Les mots que nous utilisons dans les prompts sont appelés tokens. Chaque token a son propre pouvoir, qui dépend de sa fréquence d'occurrence dans le jeu de données utilisé pour entraîner l'IA. Nous aborderons les détails techniques dans un instant, mais d'abord, concentrons-nous sur la façon de penser aux tokens de manière pratique.
Examinons un exemple : je prompt “1girl wearing white oversized coat with >< and outstretched arms”. Si chaque mot est un token, nous avons 11 tokens.
(Lorsque vous tapez ce prompt dans BetterWaifu, vous remarquerez que le compteur de tokens affiche 13. Cela est dû au fait que les tokens <start> et <end> sont ajoutés par l'IA en arrière-plan. Plus de détails à ce sujet dans la section suivante.)
Les prépositions comme “with”, “for”, “at”, “in” et les particules comme “and”, “a”, “to” comptent comme des tokens. Ainsi, elles ont également du pouvoir et influencent l'image.
Essayons le même prompt sans aucune particule ni préposition : “1girl, white oversized coat, ><, outstretched arms”. Les virgules comptent comme des tokens, donc nous en avons toujours 11 tokens, 13 avec les tokens de début et de fin. Le résultat est assez différent :
Je préfère ce résultat car il semble qu'on ait mis plus d'attention sur le manteau. Le token virgule est utilisé pour délimiter différents concepts.
Maintenant, bien que l'utilisation de tags séparés par des virgules soit mon approche recommandée pour le prompt dans BetterWaifu, cela ne signifie pas que retirer toutes les prépositions et particules améliore toujours le résultat. Parfois, il est important d'utiliser des prépositions pour indiquer des positions relatives.

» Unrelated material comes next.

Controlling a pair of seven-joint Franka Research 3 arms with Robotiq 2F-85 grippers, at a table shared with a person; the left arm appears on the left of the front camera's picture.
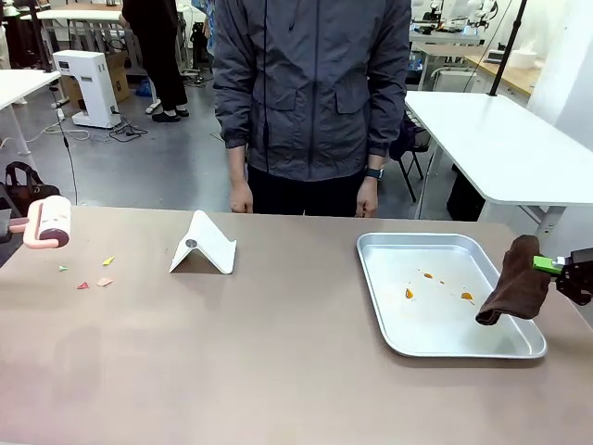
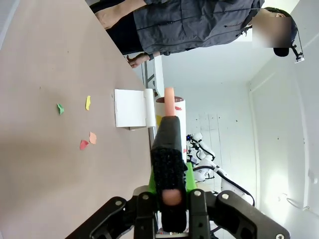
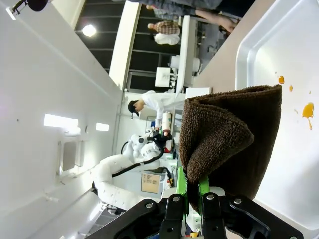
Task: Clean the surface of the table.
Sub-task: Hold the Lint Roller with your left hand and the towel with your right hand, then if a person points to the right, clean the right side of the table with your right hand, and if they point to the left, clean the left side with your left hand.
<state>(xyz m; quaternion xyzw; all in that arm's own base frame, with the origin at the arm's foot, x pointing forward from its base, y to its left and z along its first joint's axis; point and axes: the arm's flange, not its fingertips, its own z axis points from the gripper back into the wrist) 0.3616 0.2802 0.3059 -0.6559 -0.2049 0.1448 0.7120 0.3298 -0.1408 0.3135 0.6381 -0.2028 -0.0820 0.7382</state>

Voici un exemple simple où une préposition fait toute la différence :
1girl, airplane, white oversized coat, ><, outstretched arms1girl inside airplane, white oversized coat, ><, outstretched arms
En plus de la force inhérente d'un token, sa position dans le prompt est également pondérée. Les tokens au début ont un poids plus important que ceux à la fin. Il est important de comprendre cela, car un token faible à la fin du prompt peut n'avoir aucun impact sur l'image. À l'inverse, un token fort au début peut complètement déterminer le résultat.
Pour contrôler la force d'un token, vous pouvez utiliser la construction (token:1.0), où le nombre représente la force du token. 0 – aucune influence, 1 – poids normal. Je ne dépasse généralement pas 1.5. Expérimenter avec différentes valeurs de force peut vous aider à affiner le niveau de contrôle souhaité sur les tokens dans vos prompts.
Explication Technique
La tokenisation est une méthode courante pour traiter les données textuelles dans la génération d'IA. Nous l'utilisons pour transformer le texte en nombres et les traiter avec des réseaux neuronaux.
Stable Diffusion tokenise un prompt textuel en une séquence de tokens. Par exemple, il divise le prompt textuel “a cute and adorable bunny” en les tokens a, cute, and, adorable, et bunny. Ensuite, Stable Diffusion ajoute les tokens <start> et <end> au début et à la fin des tokens.
La séquence de tokens résultante pour l'exemple ci-dessus serait <start>, a, cute, and, adorable, bunny, et <end> (7 tokens).
Pour faciliter le calcul, Stable Diffusion maintient les séquences de tokens de tout prompt textuel à une longueur de 77 en ajoutant ou en tronquant. Si le prompt d'entrée a moins de 77 tokens, des tokens <end> sont ajoutés à la fin de la séquence jusqu'à ce qu'elle atteigne 77 tokens.
La longueur de 77 a été fixée pour équilibrer performance et efficacité computationnelle. Différents logiciels auront des comportements différents si plus de 77 tokens sont utilisés :
Les 77 premiers tokens sont conservés et le reste est coupé.
Le prompt entier est divisé en morceaux de 75, les tokens de début et de fin sont ajoutés, et chaque morceau est traité dans l'ordre. C'est la méthode utilisée par BetterWaifu.